Dix ans, c’est une génération. Est-ce que vous ressentez une évolution entre les premiers candidats de 2011 et ceux d’aujourd’hui ?

Lors de la première saison, les candidats arrivaient sans savoir ce qu’ils faisaient. Le concept n’existait qu’aux Pays-Bas, ils ne savaient pas à quoi s’attendre. Nous leur avons expliqué très vite que nous recherchions la qualité et l’authenticité. On avait le passé de «Pour la gloire», ce qui a amené une certaine confiance.

Les talents belges ont une particularité ?

Depuis le début, ils chantent beaucoup en anglais, même s’ils ne le parlent pas spécialement bien. Si je compare à la France qui va plus dans un répertoire francophone assumé, le Belge préfère les titres anglo-saxons. Par contre, nos talents ont toujours été très modernes par rapport à leur époque, que ce soit dans le choix des chansons, leurs désirs, les contacts avec les coaches,… On demande aussi aux coaches d’être très présents et de vraiment les coacher. Ça fait partie du cahier des charges.

Il n’y a pas une lassitude du format ?

Le jour où ça ne marchera plus, c’est quand lors des castings pour les «Blinds Auditions», il n’y aura plus de talents.
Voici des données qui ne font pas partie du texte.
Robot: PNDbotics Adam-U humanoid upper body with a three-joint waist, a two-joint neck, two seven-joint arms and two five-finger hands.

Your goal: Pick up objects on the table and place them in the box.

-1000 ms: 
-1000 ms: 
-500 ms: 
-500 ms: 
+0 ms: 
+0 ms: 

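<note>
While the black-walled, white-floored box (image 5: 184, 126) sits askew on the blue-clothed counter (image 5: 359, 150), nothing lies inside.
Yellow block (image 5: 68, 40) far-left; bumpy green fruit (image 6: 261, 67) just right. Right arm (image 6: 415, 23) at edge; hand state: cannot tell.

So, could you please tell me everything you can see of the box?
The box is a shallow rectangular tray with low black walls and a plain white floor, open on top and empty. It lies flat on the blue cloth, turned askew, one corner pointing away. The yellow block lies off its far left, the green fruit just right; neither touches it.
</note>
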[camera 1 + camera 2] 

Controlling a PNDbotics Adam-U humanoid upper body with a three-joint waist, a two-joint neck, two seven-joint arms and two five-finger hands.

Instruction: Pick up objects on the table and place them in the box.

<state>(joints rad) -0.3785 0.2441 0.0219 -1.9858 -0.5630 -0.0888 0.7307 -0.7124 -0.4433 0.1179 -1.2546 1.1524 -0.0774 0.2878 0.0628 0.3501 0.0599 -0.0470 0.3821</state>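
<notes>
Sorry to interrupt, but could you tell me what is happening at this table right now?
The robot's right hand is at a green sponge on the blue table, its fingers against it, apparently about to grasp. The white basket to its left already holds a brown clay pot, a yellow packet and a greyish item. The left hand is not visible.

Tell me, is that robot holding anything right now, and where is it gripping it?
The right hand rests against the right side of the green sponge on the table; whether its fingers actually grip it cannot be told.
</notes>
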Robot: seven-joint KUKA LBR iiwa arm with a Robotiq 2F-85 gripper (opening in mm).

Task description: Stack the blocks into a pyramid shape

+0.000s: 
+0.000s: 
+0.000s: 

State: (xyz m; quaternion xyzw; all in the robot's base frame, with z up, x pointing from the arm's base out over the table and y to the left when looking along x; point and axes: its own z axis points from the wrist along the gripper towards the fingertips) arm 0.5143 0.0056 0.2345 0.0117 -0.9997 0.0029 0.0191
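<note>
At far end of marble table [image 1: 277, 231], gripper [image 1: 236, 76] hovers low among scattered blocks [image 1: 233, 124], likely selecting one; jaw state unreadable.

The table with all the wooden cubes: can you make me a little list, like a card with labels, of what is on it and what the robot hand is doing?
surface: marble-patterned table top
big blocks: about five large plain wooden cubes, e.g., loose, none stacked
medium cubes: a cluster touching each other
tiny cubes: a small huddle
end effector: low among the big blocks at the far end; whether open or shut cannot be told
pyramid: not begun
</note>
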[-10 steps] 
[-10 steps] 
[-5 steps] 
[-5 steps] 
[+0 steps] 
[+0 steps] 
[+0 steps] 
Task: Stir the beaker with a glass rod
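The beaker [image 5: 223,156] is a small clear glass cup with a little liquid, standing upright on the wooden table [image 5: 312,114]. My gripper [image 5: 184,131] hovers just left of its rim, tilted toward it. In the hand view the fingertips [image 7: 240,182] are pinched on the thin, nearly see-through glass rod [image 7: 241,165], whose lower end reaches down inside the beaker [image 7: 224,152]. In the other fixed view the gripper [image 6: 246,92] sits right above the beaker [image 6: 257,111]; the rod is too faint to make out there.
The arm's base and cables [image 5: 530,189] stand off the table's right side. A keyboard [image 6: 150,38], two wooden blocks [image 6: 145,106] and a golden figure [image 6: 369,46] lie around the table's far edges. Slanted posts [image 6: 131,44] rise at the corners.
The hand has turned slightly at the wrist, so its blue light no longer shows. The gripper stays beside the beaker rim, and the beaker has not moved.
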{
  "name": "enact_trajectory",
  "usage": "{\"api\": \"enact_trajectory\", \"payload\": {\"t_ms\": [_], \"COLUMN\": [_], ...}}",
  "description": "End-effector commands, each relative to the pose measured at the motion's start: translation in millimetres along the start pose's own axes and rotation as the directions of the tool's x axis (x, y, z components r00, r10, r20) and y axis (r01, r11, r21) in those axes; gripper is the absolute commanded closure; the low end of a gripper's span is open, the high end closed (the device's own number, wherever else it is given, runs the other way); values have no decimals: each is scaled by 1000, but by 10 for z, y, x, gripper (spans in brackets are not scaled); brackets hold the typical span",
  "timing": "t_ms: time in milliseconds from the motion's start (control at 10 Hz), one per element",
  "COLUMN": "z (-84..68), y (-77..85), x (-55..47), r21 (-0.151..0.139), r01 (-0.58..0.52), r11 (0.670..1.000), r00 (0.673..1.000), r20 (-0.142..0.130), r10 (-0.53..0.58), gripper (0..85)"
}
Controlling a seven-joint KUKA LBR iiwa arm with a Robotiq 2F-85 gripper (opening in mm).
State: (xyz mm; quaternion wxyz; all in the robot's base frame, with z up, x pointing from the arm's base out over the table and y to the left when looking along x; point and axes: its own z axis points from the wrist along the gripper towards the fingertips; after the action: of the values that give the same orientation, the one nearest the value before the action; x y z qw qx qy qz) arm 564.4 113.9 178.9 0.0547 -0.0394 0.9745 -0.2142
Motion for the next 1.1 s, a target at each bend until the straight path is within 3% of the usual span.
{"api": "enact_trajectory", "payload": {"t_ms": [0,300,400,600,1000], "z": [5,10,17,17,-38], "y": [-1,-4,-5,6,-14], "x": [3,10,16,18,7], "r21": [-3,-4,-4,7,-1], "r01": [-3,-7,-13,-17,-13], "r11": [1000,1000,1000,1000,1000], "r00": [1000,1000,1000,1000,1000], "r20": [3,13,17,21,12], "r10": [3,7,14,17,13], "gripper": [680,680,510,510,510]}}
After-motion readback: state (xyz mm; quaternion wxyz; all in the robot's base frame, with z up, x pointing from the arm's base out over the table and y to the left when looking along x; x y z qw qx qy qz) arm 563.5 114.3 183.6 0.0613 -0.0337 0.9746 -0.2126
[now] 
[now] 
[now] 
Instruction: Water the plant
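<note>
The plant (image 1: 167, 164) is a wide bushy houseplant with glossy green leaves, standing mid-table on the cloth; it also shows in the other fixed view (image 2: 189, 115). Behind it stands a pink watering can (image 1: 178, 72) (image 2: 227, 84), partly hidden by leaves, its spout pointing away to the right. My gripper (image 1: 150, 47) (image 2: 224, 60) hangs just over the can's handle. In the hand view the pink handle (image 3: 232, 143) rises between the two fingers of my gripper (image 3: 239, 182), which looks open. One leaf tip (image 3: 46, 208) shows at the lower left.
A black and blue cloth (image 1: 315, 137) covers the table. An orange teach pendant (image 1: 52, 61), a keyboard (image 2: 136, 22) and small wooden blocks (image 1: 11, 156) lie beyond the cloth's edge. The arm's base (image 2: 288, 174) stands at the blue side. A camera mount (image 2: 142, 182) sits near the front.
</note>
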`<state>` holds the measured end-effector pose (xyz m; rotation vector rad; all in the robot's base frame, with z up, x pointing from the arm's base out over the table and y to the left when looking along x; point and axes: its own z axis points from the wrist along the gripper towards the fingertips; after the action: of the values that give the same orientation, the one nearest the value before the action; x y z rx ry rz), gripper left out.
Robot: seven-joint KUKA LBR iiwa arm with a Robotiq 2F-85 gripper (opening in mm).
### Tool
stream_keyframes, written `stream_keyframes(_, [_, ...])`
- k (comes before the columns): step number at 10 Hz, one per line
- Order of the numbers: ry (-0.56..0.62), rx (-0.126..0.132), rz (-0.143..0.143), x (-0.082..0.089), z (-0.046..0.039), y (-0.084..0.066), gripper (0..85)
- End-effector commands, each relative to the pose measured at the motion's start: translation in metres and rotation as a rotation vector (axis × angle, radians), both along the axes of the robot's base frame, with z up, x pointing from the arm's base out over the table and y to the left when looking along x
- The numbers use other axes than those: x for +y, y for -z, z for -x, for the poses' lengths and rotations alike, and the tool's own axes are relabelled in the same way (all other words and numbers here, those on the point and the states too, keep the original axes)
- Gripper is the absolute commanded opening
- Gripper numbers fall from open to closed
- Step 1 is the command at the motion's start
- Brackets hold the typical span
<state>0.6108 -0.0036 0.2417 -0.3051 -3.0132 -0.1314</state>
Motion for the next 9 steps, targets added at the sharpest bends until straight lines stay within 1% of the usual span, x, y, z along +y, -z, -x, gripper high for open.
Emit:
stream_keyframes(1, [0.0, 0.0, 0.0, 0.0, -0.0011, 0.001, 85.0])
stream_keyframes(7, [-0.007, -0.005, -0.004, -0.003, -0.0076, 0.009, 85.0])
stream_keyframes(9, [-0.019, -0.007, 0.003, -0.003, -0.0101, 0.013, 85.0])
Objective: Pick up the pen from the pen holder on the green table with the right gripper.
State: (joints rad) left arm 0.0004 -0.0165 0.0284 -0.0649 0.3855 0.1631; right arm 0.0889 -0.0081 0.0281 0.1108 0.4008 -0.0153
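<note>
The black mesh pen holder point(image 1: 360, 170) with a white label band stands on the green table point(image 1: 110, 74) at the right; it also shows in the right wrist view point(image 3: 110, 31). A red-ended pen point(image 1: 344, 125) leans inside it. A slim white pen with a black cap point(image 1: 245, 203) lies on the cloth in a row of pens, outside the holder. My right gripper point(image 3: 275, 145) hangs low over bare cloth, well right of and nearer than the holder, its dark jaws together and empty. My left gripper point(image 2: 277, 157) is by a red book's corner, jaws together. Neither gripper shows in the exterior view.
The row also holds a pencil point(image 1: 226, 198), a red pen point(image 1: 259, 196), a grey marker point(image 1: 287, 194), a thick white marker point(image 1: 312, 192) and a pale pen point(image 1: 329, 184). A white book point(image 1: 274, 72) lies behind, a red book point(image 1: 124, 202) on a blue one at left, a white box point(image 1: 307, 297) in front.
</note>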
À ce stade, rien ne détrône le format «The Voice» au niveau musical. La RTBF a eu la chance de le repérer très vite, alors que la VRT l’a loupé de peu, et c’est VTM qui l’a pris. Un concept qui peut ringardiser «The Voice», on n’attend que ça ! Et ça dure depuis 10 ans…

Si vous n’étiez pas la productrice de l’Eurovision pour la RTBF, est-ce que les liens entre les deux programmes auraient existé ?

L’idée est venue avec Jean-Michel Germys (directeur des divertissements de l’époque), en se disant que c’était logique que le gagnant de «The Voice» soit pris pour l’Eurovision. Ensuite, j’ai amené le fait que ça ne devait pas être d’office le vainqueur, d’autant qu’il y a eu un changement de partenariat avec la maison de disques, et Universal n’était pas preneur de faire l’Eurovision, à l’époque. Depuis, ils ont eu des regrets, et ils y vont (avec Jérémie Makiese, NDLR). Pour moi, ça tombe sous le sens, tant Jean-Michel que moi avions la même idée sur la question. Et heureusement qu’avec Roberto Bellarosa (en 2013), ça a bien marché, c’est ce qui a fait qu’on a renouvelé l’opération par la suite.

Que va apporter la nouvelle règle des «K.O.» cette année ?

Ça va bousculer un peu le format, et même un peu tout le monde. Les coaches se demandent ce qui leur arrive. Black M et Christophe Willem qui ont suivi un peu le programme sur TF1 connaissent déjà un peu les «K.O.», mais BJ Scott et Typh se demandent comment elles vont s’en sortir. Ce n’est pas plus mal… Pour la mécanique, ça va permettre plus d’enjeux d’autant que dans notre version, on conserve le «talent volé». Le téléspectateur sera tenu en haleine jusqu’au bout. On crée une rupture avec les saisons précédentes, et je pense pas mal d’émotions.

Est-on reparti pour 10 ans ?

(Rires) Je ne me pose même pas la question. Ce qui est amusant, c’est que l’équipe de base est la même qu’en 2011, ce qui est assez exceptionnel en télévision.